• WORK REQUIRED
Produce a word-for-word copy of the data below.

• DATA BELOW
═══
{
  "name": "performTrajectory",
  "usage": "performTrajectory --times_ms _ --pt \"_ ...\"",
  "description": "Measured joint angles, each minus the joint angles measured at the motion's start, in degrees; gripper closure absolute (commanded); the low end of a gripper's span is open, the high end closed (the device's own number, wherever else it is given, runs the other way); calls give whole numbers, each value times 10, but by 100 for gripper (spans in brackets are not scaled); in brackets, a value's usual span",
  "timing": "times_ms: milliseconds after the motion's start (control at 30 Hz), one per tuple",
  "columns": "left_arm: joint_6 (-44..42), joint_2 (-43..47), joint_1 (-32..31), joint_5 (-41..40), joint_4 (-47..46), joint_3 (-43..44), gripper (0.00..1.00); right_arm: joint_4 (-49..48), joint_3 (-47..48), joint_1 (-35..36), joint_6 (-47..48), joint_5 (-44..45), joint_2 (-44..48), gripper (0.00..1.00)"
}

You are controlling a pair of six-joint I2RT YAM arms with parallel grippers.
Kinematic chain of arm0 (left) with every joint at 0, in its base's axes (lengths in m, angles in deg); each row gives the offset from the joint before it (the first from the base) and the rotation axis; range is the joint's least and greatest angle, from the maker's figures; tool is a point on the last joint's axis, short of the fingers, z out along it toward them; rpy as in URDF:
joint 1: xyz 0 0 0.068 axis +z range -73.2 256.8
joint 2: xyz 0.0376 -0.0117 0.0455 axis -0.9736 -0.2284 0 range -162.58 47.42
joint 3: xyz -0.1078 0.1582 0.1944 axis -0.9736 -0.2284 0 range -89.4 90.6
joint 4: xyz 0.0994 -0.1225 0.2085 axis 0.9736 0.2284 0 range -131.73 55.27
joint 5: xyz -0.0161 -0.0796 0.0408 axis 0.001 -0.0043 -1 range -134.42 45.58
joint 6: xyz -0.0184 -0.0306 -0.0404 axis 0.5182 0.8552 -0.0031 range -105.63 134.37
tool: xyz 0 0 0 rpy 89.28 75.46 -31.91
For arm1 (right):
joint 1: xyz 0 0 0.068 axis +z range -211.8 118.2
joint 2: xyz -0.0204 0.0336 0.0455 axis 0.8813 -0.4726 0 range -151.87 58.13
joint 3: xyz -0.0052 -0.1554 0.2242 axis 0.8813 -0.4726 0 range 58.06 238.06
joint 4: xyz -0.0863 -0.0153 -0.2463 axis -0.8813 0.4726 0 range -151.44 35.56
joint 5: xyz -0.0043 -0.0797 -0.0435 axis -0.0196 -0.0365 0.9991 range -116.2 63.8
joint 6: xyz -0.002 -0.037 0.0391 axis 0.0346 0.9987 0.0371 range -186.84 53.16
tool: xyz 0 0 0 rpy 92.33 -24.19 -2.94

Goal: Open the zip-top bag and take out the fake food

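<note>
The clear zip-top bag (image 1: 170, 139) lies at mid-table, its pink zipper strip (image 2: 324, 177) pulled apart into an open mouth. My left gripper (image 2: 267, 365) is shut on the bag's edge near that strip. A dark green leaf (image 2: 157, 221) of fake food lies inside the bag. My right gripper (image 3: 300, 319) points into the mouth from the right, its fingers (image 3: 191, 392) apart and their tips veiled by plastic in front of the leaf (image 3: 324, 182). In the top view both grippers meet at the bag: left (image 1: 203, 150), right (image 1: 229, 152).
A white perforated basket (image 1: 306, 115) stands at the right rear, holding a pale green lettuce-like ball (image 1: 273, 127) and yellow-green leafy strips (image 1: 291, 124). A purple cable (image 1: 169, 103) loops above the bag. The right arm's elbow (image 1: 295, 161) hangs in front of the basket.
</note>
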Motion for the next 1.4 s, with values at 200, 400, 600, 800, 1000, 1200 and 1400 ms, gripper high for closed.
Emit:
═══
• RESULT OF THE EXERCISE
{
  "name": "performTrajectory",
  "usage": "performTrajectory --times_ms _ --pt \"_ ...\"",
  "description": "Measured joint angles, each minus the joint angles measured at the motion's start, in degrees; gripper closure absolute (commanded); the low end of a gripper's span is open, the high end closed (the device's own number, wherever else it is given, runs the other way); calls give whole numbers, each value times 10, but by 100 for gripper (spans in brackets are not scaled); in brackets, a value's usual span",
  "timing": "times_ms: milliseconds after the motion's start (control at 30 Hz), one per tuple",
  "columns": "left_arm: joint_6 (-44..42), joint_2 (-43..47), joint_1 (-32..31), joint_5 (-41..40), joint_4 (-47..46), joint_3 (-43..44), gripper (0.00..1.00); right_arm: joint_4 (-49..48), joint_3 (-47..48), joint_1 (-35..36), joint_6 (-47..48), joint_5 (-44..45), joint_2 (-44..48), gripper (0.00..1.00)"
}

You are controlling a pair of six-joint I2RT YAM arms with parallel grippers.
Kinematic chain of arm0 (left) with every joint at 0, in its base's axes (lengths in m, angles in deg); each row gives the offset from the joint before it (the first from the base) and the rotation axis; range is the joint's least and greatest angle, from the maker's figures; tool is a point on the last joint's axis, short of the fingers, z out along it toward them; rpy as in URDF:
joint 1: xyz 0 0 0.068 axis +z range -73.2 256.8
joint 2: xyz 0.0376 -0.0117 0.0455 axis -0.9736 -0.2284 0 range -162.58 47.42
joint 3: xyz -0.1078 0.1582 0.1944 axis -0.9736 -0.2284 0 range -89.4 90.6
joint 4: xyz 0.0994 -0.1225 0.2085 axis 0.9736 0.2284 0 range -131.73 55.27
joint 5: xyz -0.0161 -0.0796 0.0408 axis 0.001 -0.0043 -1 range -134.42 45.58
joint 6: xyz -0.0184 -0.0306 -0.0404 axis 0.5182 0.8552 -0.0031 range -105.63 134.37
tool: xyz 0 0 0 rpy 89.28 75.46 -31.91
For arm1 (right):
joint 1: xyz 0 0 0.068 axis +z range -211.8 118.2
joint 2: xyz -0.0204 0.0336 0.0455 axis 0.8813 -0.4726 0 range -151.87 58.13
joint 3: xyz -0.0052 -0.1554 0.2242 axis 0.8813 -0.4726 0 range 58.06 238.06
joint 4: xyz -0.0863 -0.0153 -0.2463 axis -0.8813 0.4726 0 range -151.44 35.56
joint 5: xyz -0.0043 -0.0797 -0.0435 axis -0.0196 -0.0365 0.9991 range -116.2 63.8
joint 6: xyz -0.002 -0.037 0.0391 axis 0.0346 0.9987 0.0371 range -186.84 53.16
tool: xyz 0 0 0 rpy 92.33 -24.19 -2.94

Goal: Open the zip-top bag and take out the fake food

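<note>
The clear zip-top bag (image 1: 170, 139) lies at mid-table, its pink zipper strip (image 2: 324, 177) pulled apart into an open mouth. My left gripper (image 2: 267, 365) is shut on the bag's edge near that strip. A dark green leaf (image 2: 157, 221) of fake food lies inside the bag. My right gripper (image 3: 300, 319) points into the mouth from the right, its fingers (image 3: 191, 392) apart and their tips veiled by plastic in front of the leaf (image 3: 324, 182). In the top view both grippers meet at the bag: left (image 1: 203, 150), right (image 1: 229, 152).
A white perforated basket (image 1: 306, 115) stands at the right rear, holding a pale green lettuce-like ball (image 1: 273, 127) and yellow-green leafy strips (image 1: 291, 124). A purple cable (image 1: 169, 103) loops above the bag. The right arm's elbow (image 1: 295, 161) hangs in front of the basket.
</note>
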Motion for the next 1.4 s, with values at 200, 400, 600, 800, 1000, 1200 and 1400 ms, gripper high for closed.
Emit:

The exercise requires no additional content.